The non-Lawrence artwork that NYIT reminds me of most is a magnificent, gigantic mural by Seattle artist Terry Furchgott that used to be displayed in the Seattle Center House (now known as The Armory) (figs. 6-7). Simply titled Seattle Center Mural 1, it featured a smorgasbord of people, activities, and events happening all at once. It highlighted the beauty of what the Seattle Center had to offer, but it wasn’t an ad – it was a celebration. It was imposing in its size and its indulgence of color and action, yet completely humble, presenting its subjects as they were. I began noticing it as a child in the early 2000s when my Dad would take my sister and me to the Seattle Center on his days off to have lunch and visit the Children’s Museum. In 2012 the mural came down. Its subjects and style looked too dated to fit into the Seattle Center’s plan to revamp the campus for its 50th anniversary. I never looked at the mural for more than a few seconds at a time, but when I think of it I feel a deep sense of nostalgia and familiarity. What the Seattle Center Mural has in common with NYIT, aside from their similar visual qualities – brightness and overlapping subjects – is that both depict regular people, and more importantly, both are displayed publicly, with regular people in mind.

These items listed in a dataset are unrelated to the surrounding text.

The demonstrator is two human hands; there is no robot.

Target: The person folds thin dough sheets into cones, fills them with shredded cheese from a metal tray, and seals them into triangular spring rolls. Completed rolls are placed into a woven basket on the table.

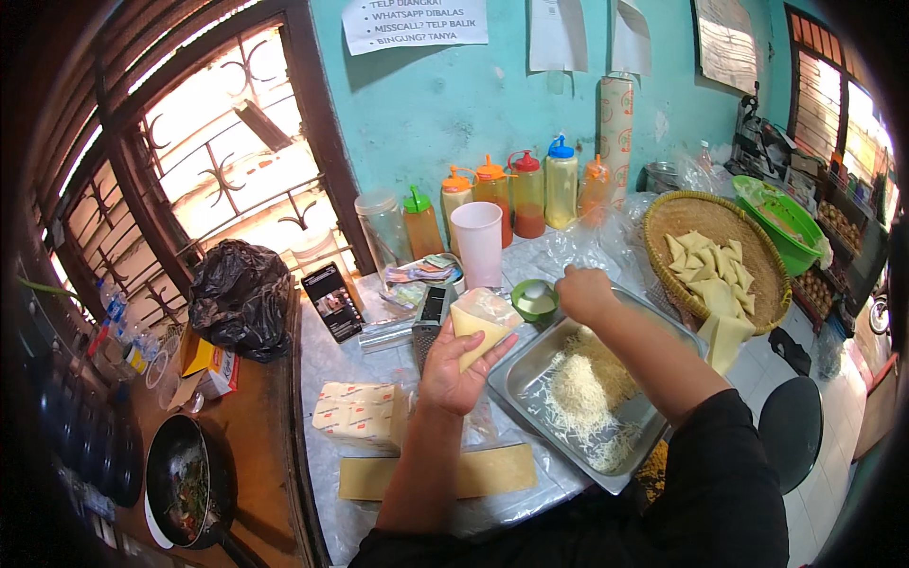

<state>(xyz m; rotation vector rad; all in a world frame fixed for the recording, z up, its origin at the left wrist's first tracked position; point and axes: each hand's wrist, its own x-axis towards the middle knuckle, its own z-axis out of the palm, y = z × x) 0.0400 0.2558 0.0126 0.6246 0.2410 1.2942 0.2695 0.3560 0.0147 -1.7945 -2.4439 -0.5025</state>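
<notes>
My left hand [453, 374] holds a pale yellow pastry sheet [469, 327] folded into a cone. Its wide top end faces up, with something pale pink and white showing there. My right hand [585, 295] is closed beside a small green bowl [533, 305]. That bowl holds a pale paste and what looks like a spoon; what my fingers pinch is hidden. Below my right forearm, a metal tray [516, 383] carries a mound of grated cheese [582, 388] and a tan crumbly heap [614, 364]. A box grater [433, 317] stands left of the cone.
A wrapped block [358, 414] and a flat tan strip [492, 471] lie near the table's front. Several sauce bottles [527, 194] and a pink cup [476, 244] line the back. At right, a woven basket [663, 222] holds folded pastries. A pan [189, 483] sits left.
</notes>
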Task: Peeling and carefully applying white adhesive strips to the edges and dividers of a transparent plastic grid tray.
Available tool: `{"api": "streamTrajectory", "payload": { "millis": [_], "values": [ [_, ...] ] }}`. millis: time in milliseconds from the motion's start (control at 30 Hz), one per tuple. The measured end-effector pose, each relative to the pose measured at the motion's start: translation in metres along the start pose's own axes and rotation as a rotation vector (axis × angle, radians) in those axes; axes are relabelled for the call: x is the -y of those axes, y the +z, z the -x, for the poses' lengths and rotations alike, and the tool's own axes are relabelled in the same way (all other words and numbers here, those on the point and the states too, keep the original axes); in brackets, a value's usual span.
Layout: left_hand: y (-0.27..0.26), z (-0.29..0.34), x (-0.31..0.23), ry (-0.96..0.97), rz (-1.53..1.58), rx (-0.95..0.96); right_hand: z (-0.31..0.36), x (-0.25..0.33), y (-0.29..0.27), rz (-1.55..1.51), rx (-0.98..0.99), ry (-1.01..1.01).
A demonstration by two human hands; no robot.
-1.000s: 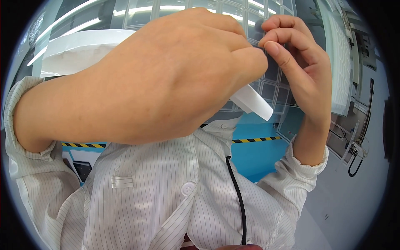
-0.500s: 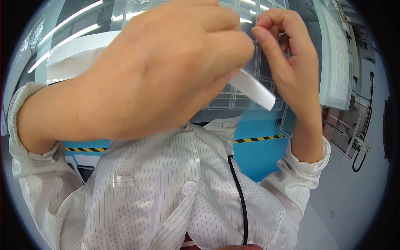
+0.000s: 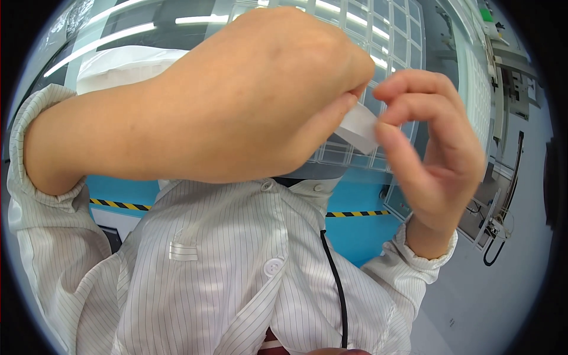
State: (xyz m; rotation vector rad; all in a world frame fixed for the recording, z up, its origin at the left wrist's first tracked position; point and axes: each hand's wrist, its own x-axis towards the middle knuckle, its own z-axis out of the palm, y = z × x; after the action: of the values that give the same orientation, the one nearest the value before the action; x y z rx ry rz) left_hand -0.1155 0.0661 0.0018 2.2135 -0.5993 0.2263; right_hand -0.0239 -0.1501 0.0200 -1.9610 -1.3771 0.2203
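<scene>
Both hands are raised very close to the camera. My left hand fills the middle of the view with its back toward me, its fingers closed on a short white strip. My right hand is just to the right of the strip, fingers curled in an open C. Its thumb tip touches the strip's free end and the index finger stays apart above it. Most of the strip is hidden behind my left hand.
Below the hands is a white pin-striped coat with buttons and a black cable running down it. Behind are a blue floor area with yellow-black hazard tape, a gridded panel, ceiling lights and equipment at the right.
My right hand has let go of its pinch on the strip, dropped lower and opened. My left hand has stayed closed on the strip and shifted slightly right.
</scene>
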Motion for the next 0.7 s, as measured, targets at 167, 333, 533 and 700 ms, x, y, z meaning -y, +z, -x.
{"api": "streamTrajectory", "payload": {
  "millis": [167, 333, 533, 700],
  "values": [
    [0.019, 0.009, 0.012, 0.116, -0.063, -0.028, -0.009, -0.008, -0.014, -0.148, 0.011, 0.311],
    [0.028, 0.015, 0.015, 0.177, -0.151, 0.074, -0.013, -0.041, 0.003, -0.275, 0.047, 0.404],
    [0.032, 0.011, 0.015, 0.128, -0.047, 0.051, -0.013, -0.039, 0.002, -0.183, 0.071, 0.388],
    [0.033, 0.009, 0.014, 0.115, -0.042, 0.054, -0.013, -0.042, 0.002, -0.123, 0.075, 0.356]
  ]
}}
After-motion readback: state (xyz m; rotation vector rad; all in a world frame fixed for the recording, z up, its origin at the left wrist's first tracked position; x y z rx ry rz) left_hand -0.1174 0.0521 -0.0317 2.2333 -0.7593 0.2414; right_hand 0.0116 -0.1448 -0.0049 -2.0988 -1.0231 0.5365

At its worst, NYIT could be viewed as sterile of political meaning, a mere advertisement for the MTA that the city coaxed out of him. I, however, am fairly certain Lawrence didn’t phone this in. Why, at age 80, after a 60 year career devoted to painting American working people, when given the opportunity to create a mural for one of the most iconic subway stops in the entire NYC transit system, would Lawrence suddenly make an artwork without deeper political meaning? Especially when depicting a quintessential American institution, subject matter he knew intimately and returned to over and over again in his career? Of course, Lawrence’s political statements, if you can even classify them as such, are not the fiery kind. At their most overt they feel somber and haunting, like in The Ordeal of Alice from 1963, where Lawrence paints a Black child struck by arrows, surrounded by distorted human figures, depicting the first wave of children to desegregate schools in the South (fig. 8). Though Lawrence took flak from others in the Black community throughout his career for his reticence to make overt political statements, he never accepted this criticism as legitimate, claiming “ ‘Everything I have to say is in my paintings” , succinctly referring to the fact that one need look no further than his art to get a glimpse of his worldview.[5] Being a fan of Lawrence’s work doesn’t make me qualified to describe his political ideologies, but having combed through a number of his interviews with and articles about him I feel strongly that these words serve as an invitation to look at the form and content of his work as reflections of who he was as a person.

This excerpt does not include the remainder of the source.